■ WHAT IS NEEDED
Line by line, copy the material that follows without leaving anything out.

■ RECORDED DATA
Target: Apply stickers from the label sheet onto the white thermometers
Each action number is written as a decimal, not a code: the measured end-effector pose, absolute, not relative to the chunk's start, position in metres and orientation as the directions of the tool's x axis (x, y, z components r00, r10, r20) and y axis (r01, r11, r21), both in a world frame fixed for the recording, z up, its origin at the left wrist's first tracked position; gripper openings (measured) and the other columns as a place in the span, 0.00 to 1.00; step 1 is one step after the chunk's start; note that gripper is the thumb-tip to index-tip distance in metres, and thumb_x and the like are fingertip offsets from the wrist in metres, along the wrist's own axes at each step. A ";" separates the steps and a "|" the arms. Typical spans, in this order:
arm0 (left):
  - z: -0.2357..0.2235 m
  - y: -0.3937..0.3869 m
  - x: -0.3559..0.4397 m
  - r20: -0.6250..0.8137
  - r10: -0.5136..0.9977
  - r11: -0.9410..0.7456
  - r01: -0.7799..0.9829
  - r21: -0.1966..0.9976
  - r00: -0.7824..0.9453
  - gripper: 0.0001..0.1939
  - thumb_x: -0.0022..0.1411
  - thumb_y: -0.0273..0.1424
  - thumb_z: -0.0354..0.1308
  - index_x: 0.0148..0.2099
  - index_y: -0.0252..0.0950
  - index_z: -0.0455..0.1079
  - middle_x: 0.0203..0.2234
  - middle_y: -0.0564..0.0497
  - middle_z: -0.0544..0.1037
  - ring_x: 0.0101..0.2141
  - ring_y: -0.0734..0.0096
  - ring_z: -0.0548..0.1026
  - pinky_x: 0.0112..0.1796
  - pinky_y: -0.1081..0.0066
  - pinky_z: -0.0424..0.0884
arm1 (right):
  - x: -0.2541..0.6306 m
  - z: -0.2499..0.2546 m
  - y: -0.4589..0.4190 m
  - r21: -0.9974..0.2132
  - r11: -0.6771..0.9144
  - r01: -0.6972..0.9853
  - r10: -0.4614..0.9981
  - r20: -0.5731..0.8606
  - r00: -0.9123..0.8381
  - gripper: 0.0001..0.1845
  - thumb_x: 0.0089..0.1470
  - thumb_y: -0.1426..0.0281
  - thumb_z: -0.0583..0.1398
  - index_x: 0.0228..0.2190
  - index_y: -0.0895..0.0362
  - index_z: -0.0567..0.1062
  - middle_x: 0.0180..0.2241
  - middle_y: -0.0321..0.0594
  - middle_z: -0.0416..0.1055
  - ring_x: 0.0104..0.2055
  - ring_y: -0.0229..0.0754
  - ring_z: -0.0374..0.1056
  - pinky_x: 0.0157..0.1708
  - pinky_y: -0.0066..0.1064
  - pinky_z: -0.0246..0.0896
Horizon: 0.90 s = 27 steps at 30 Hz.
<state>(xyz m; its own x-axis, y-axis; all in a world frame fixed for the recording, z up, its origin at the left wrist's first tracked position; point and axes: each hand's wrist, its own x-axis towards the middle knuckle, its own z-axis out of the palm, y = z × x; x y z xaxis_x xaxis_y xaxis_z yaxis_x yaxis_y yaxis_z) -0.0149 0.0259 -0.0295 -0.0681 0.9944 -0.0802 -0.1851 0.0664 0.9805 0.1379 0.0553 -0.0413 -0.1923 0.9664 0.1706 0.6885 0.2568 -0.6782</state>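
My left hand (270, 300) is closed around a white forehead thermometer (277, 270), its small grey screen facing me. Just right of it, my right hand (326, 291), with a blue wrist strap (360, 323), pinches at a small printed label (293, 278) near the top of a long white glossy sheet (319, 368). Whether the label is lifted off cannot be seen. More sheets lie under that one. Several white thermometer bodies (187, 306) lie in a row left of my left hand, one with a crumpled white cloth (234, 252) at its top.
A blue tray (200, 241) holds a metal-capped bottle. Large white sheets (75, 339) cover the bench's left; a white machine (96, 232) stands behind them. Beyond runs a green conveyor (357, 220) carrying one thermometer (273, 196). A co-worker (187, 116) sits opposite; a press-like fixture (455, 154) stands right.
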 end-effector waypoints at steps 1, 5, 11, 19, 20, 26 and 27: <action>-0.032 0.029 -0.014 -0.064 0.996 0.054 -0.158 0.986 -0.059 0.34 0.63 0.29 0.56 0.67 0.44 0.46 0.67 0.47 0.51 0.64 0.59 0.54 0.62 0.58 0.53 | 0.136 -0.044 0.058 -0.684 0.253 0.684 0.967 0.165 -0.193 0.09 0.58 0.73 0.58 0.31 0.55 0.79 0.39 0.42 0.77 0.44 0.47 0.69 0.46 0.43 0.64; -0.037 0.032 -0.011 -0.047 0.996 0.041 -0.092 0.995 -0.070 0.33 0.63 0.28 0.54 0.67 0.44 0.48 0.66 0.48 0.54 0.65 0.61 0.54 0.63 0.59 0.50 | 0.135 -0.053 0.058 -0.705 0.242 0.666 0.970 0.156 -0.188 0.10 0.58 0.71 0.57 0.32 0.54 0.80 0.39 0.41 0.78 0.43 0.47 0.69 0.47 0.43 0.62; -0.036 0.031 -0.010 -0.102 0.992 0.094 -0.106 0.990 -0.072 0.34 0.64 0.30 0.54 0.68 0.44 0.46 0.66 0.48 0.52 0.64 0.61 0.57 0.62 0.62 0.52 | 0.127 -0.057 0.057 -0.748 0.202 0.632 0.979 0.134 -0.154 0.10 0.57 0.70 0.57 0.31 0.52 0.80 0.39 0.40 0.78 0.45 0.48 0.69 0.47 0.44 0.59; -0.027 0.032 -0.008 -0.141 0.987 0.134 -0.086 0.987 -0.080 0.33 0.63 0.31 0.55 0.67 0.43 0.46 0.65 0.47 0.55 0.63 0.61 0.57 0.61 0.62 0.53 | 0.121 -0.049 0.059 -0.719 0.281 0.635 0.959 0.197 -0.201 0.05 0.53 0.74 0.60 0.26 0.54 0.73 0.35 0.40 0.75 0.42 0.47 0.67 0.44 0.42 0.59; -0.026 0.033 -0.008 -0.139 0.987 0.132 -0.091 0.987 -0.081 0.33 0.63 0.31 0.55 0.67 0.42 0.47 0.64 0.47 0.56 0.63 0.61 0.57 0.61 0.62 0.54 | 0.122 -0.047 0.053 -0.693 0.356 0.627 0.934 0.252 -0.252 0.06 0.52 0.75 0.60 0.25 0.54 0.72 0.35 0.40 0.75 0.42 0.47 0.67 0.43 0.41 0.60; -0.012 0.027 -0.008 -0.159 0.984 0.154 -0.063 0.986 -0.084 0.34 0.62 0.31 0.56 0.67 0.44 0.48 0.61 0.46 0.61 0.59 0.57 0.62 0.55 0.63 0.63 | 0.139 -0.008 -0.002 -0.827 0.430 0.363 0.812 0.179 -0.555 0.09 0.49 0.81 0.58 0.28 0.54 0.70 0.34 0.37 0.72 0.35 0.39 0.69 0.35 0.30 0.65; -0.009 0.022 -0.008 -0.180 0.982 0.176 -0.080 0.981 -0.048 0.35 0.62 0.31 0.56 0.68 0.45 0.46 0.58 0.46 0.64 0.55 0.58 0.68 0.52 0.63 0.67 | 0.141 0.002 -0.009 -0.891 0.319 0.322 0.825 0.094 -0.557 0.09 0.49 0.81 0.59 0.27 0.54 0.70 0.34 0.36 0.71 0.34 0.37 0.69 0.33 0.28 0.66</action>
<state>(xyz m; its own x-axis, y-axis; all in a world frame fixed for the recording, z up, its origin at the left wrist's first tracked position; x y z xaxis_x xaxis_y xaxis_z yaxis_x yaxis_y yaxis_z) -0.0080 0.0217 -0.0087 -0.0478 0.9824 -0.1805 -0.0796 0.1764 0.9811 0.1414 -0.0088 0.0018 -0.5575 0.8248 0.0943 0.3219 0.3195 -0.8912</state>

■ SOLUTION TO THE EXERCISE
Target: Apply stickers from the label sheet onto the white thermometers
Each action number is written as a decimal, not a code: the measured end-effector pose, absolute, not relative to the chunk's start, position in metres and orientation as the directions of the tool's x axis (x, y, z components r00, r10, r20) and y axis (r01, r11, r21), both in a world frame fixed for the recording, z up, its origin at the left wrist's first tracked position; gripper openings (measured) and the other columns as a place in the span, 0.00 to 1.00; step 1 is one step after the chunk's start; note that gripper is the thumb-tip to index-tip distance in metres, and thumb_x and the like are fingertip offsets from the wrist in metres, along the wrist's own axes at each step. A ";" separates the steps and a "|" the arms. Typical spans, in this order:
arm0 (left):
  - z: -0.2357..0.2235 m
  - y: -0.3937..0.3869 m
  - x: -0.3559..0.4397 m
  - r20: -0.6250..0.8137
  - r10: -0.5136..0.9977
  - r11: -0.9410..0.7456
  - r01: -0.7799..0.9829
  - r21: -0.1966..0.9976
  - r00: -0.7824..0.9453
  - gripper: 0.0001..0.1939
  - thumb_x: -0.0022..0.1411
  - thumb_y: -0.0273..0.1424
  - thumb_z: -0.0354..0.1308
  - index_x: 0.0148..0.2099
  - index_y: -0.0252..0.0950
  - index_z: -0.0455..0.1079
  - middle_x: 0.0203..0.2234
  - middle_y: -0.0564..0.0497
  - middle_z: -0.0544..0.1037
  - ring_x: 0.0101..0.2141
  - ring_y: -0.0734..0.0096
  - ring_z: -0.0548..0.1026
  - pinky_x: 0.0112..0.1796
  - pinky_y: -0.1081..0.0066
  - pinky_z: -0.0424..0.0884
arm1 (right):
  - x: -0.2541..0.6306 m
  - z: -0.2499..0.2546 m
  - y: -0.4589..0.4190 m
  - r21: -0.9974..0.2132
  - r11: -0.6771..0.9144
  - r01: -0.6972..0.9853
  - r10: -0.4614..0.9981
  - r20: -0.5731..0.8606
  - r00: -0.9123..0.8381
  - gripper: 0.0001..0.1845
  - thumb_x: 0.0089..0.1470
  - thumb_y: -0.1426..0.0281
  - thumb_z: -0.0583..0.1398
  - index_x: 0.0228..0.2190
  - index_y: -0.0895..0.0362
  - index_z: -0.0567..0.1062
  - middle_x: 0.0180..0.2241
  - middle_y: -0.0321..0.0594
  - middle_z: -0.0416..0.1055
  - ring_x: 0.0104..0.2055
  - ring_y: -0.0229..0.0754
  - ring_z: -0.0374..0.1056
  - pinky_x: 0.0157..0.1708
  - pinky_y: -0.0066..0.1064
  - pinky_z: -0.0246..0.0896
Horizon: 0.90 s = 27 steps at 30 Hz.
<state>(xyz m; its own x-axis, y-axis; all in a world frame fixed for the recording, z up, its origin at the left wrist's first tracked position; point and axes: each hand's wrist, its own x-axis towards the middle knuckle, its own z-axis out of the palm, y = z × x; x y z xaxis_x xaxis_y xaxis_z yaxis_x yaxis_y yaxis_z) -0.0149 0.0259 -0.0295 -0.0681 0.9944 -0.0802 -0.1851 0.0664 0.9805 0.1379 0.0553 -0.0413 -0.1923 0.9664 0.1706 0.6885 0.2568 -0.6782</state>
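My left hand (270, 300) is closed around a white forehead thermometer (277, 270), its small grey screen facing me. Just right of it, my right hand (326, 291), with a blue wrist strap (360, 323), pinches at a small printed label (293, 278) near the top of a long white glossy sheet (319, 368). Whether the label is lifted off cannot be seen. More sheets lie under that one. Several white thermometer bodies (187, 306) lie in a row left of my left hand, one with a crumpled white cloth (234, 252) at its top.
A blue tray (200, 241) holds a metal-capped bottle. Large white sheets (75, 339) cover the bench's left; a white machine (96, 232) stands behind them. Beyond runs a green conveyor (357, 220) carrying one thermometer (273, 196). A co-worker (187, 116) sits opposite; a press-like fixture (455, 154) stands right.
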 end-effector waypoints at steps 1, 5, 11, 19, 20, 26 and 27: <action>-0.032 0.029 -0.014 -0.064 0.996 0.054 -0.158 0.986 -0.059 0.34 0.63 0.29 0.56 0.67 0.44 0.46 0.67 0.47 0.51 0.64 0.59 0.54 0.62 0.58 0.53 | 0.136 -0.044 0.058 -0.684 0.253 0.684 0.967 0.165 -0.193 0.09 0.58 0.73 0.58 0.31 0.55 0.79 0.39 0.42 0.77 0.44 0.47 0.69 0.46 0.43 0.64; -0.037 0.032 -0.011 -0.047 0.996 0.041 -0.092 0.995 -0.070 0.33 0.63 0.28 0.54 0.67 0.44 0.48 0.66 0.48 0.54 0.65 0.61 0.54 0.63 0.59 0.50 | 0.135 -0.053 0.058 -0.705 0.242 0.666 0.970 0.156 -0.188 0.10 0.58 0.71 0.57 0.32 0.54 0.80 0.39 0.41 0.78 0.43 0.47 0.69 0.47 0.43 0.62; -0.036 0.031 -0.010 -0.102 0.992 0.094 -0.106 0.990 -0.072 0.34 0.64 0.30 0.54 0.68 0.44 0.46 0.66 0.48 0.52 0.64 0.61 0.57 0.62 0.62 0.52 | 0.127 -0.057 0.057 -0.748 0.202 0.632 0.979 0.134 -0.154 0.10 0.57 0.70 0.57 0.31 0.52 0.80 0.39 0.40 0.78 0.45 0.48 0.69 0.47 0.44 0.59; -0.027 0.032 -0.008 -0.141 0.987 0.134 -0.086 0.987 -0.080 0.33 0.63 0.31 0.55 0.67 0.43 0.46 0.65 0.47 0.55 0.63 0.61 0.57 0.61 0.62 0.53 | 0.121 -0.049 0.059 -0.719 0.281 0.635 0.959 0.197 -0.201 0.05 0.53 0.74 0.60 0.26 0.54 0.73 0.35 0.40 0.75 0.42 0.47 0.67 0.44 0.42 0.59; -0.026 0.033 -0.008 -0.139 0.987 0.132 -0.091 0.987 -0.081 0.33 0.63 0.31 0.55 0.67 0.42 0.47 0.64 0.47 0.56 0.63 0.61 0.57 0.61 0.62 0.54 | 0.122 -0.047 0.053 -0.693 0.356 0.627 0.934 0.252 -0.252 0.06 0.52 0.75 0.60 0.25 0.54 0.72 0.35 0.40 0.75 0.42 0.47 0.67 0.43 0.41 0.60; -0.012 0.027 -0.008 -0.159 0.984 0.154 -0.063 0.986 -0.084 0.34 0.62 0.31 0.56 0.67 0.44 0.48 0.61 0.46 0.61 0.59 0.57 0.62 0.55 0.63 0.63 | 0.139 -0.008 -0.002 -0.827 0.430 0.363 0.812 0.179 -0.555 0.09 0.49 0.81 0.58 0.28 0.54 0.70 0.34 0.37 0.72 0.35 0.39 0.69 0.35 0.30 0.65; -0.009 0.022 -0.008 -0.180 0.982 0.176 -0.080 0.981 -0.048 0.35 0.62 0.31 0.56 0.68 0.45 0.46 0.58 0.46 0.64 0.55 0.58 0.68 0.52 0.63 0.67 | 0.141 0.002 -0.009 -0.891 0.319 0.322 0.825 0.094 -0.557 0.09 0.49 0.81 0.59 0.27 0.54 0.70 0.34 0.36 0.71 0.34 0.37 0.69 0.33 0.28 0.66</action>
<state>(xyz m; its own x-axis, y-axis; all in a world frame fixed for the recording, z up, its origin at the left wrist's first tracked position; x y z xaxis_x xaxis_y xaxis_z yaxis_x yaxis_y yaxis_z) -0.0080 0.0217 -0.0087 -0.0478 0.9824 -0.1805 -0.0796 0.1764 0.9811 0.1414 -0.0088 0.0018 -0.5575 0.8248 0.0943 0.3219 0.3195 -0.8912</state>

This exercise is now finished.